# What you will do:
Copy each line below in which the word "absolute" occurs.
== Data shown
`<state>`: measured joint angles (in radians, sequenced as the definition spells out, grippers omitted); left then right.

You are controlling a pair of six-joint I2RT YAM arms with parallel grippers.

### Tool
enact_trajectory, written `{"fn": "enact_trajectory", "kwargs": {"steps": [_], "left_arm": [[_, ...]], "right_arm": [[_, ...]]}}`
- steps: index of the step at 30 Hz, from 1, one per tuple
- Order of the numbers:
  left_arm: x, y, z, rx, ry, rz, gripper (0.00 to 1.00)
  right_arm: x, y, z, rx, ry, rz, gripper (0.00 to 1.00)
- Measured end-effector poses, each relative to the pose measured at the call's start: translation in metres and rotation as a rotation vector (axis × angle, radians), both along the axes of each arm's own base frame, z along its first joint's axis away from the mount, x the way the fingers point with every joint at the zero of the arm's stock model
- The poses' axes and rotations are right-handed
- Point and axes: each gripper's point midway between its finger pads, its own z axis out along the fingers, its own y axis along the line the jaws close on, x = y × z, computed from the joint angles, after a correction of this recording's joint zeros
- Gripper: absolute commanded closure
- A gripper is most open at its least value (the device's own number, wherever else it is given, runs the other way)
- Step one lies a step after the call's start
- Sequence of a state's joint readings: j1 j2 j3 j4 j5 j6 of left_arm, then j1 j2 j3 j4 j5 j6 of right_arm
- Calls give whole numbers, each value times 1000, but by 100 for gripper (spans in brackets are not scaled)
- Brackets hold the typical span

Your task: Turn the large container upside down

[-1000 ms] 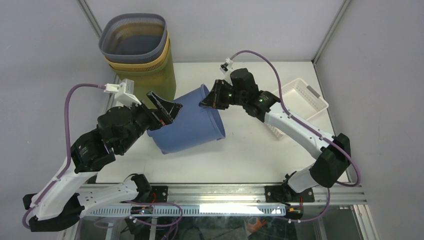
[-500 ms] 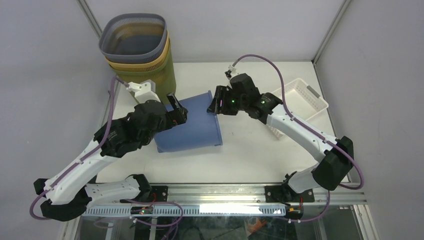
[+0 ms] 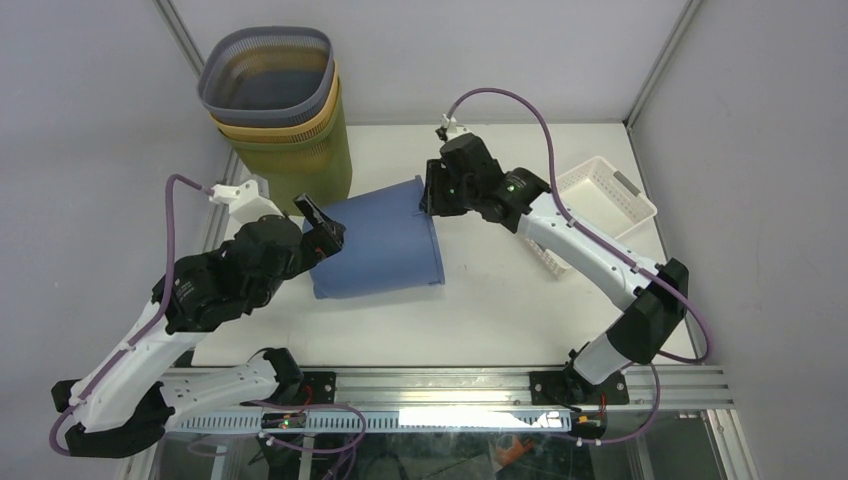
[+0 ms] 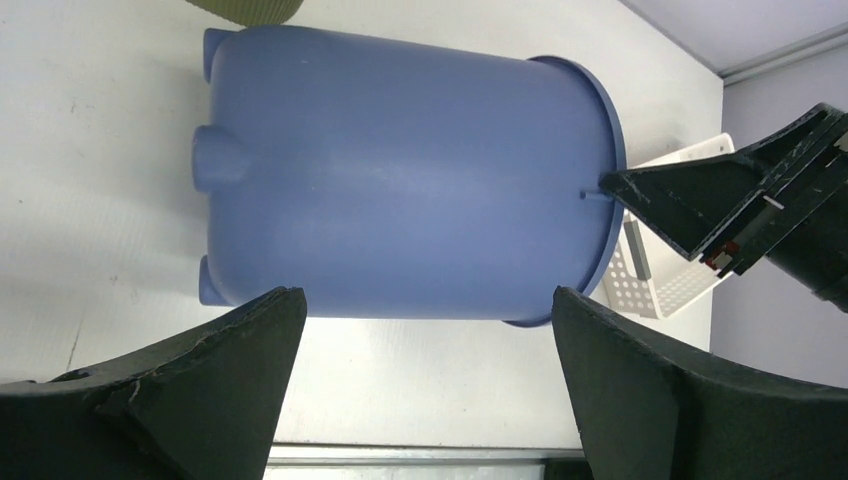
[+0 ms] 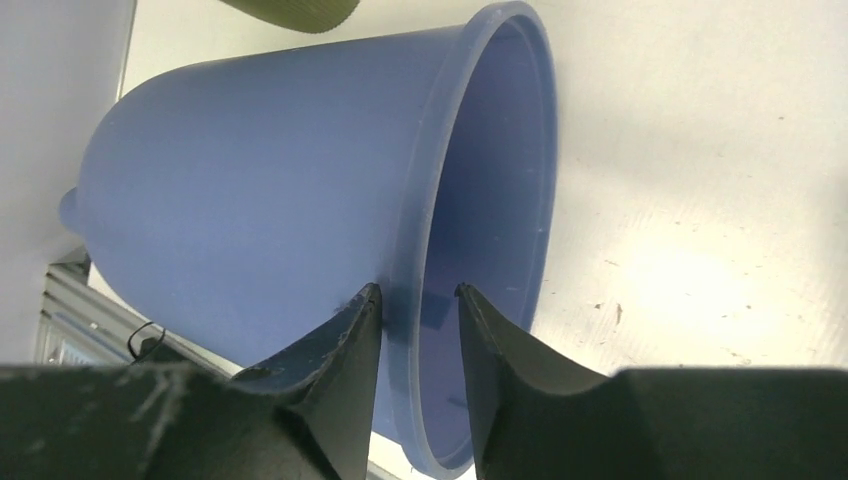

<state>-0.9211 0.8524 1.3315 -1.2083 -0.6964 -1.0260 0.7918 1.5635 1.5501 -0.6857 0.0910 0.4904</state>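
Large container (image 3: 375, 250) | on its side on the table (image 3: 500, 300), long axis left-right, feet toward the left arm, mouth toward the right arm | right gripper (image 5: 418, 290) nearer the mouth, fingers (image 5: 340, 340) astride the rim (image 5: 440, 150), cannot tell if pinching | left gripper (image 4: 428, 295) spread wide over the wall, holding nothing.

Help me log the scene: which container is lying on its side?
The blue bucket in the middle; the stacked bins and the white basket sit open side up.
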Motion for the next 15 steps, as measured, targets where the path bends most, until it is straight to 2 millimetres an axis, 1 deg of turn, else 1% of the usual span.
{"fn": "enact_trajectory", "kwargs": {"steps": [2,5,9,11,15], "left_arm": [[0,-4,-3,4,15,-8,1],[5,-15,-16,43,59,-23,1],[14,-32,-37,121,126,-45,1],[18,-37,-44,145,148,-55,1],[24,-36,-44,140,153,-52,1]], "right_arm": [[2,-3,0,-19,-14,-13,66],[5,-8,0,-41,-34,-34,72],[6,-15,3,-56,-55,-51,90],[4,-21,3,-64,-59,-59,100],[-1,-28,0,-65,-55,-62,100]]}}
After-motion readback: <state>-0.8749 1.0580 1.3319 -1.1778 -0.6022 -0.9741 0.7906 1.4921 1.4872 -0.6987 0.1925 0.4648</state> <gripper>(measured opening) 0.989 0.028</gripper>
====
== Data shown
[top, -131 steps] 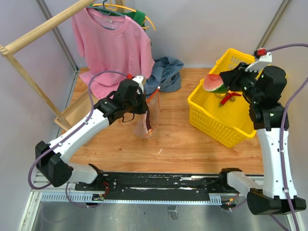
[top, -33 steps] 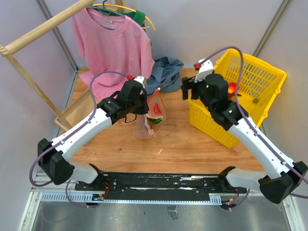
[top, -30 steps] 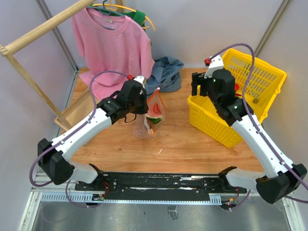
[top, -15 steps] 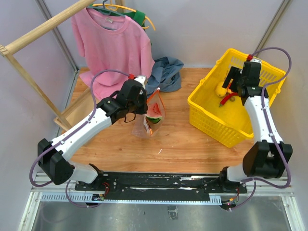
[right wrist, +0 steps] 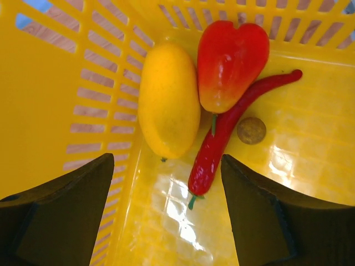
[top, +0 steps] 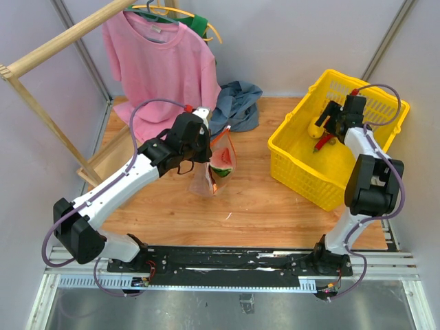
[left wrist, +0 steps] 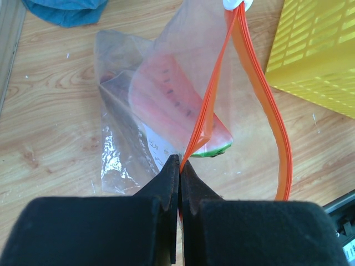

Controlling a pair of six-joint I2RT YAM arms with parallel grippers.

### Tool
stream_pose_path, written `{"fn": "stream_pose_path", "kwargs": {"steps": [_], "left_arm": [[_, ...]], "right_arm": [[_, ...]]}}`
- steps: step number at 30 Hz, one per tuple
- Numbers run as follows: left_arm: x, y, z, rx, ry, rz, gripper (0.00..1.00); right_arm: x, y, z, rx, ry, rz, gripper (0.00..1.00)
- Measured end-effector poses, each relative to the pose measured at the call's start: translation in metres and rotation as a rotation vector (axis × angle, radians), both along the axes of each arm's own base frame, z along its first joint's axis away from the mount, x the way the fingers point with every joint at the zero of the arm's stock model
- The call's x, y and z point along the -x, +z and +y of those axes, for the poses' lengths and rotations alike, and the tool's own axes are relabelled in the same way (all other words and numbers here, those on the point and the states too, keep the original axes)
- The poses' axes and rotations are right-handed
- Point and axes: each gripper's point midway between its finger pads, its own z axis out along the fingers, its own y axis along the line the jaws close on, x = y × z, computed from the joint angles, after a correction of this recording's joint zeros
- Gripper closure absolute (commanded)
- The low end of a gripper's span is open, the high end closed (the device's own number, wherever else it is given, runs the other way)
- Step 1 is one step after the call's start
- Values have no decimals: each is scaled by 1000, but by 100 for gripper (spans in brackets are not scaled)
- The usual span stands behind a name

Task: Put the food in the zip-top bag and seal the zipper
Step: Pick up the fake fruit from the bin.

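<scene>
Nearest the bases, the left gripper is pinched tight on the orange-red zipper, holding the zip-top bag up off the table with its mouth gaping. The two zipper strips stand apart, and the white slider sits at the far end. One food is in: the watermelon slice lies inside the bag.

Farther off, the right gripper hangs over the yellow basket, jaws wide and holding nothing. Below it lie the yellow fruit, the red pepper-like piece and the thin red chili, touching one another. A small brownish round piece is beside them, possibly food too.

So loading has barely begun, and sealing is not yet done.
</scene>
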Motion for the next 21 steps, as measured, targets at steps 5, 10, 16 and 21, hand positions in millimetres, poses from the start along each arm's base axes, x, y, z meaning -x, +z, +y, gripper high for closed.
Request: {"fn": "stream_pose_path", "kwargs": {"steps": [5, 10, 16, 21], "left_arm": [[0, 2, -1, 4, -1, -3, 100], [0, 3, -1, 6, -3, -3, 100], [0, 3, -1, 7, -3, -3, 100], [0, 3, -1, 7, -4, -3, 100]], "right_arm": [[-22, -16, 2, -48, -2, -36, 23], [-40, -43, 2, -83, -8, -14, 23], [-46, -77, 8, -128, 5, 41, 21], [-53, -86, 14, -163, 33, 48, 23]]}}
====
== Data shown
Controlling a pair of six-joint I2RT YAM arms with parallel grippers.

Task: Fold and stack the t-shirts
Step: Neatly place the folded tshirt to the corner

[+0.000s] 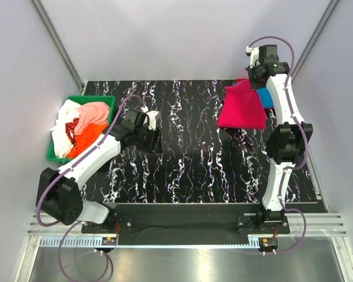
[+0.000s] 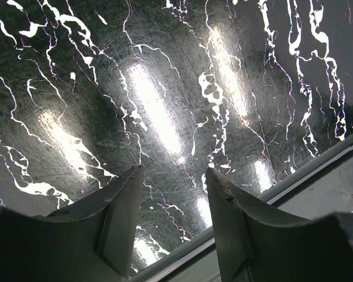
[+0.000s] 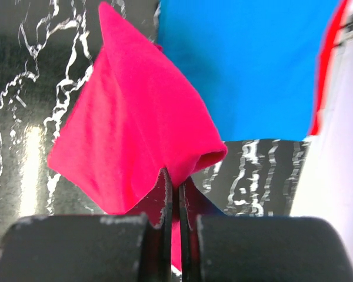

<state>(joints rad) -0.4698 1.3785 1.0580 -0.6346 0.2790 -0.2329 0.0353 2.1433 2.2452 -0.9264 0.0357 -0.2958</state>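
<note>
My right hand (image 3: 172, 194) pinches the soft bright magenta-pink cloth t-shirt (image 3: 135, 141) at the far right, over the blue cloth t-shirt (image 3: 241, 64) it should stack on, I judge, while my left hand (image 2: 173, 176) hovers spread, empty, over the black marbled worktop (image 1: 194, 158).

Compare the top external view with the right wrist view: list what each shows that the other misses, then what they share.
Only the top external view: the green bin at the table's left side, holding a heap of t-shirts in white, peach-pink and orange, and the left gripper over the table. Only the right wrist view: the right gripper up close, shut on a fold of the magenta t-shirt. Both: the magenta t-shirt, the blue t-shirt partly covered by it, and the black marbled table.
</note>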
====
# Reply:
- Gripper: absolute commanded closure
- Gripper closure absolute (commanded)

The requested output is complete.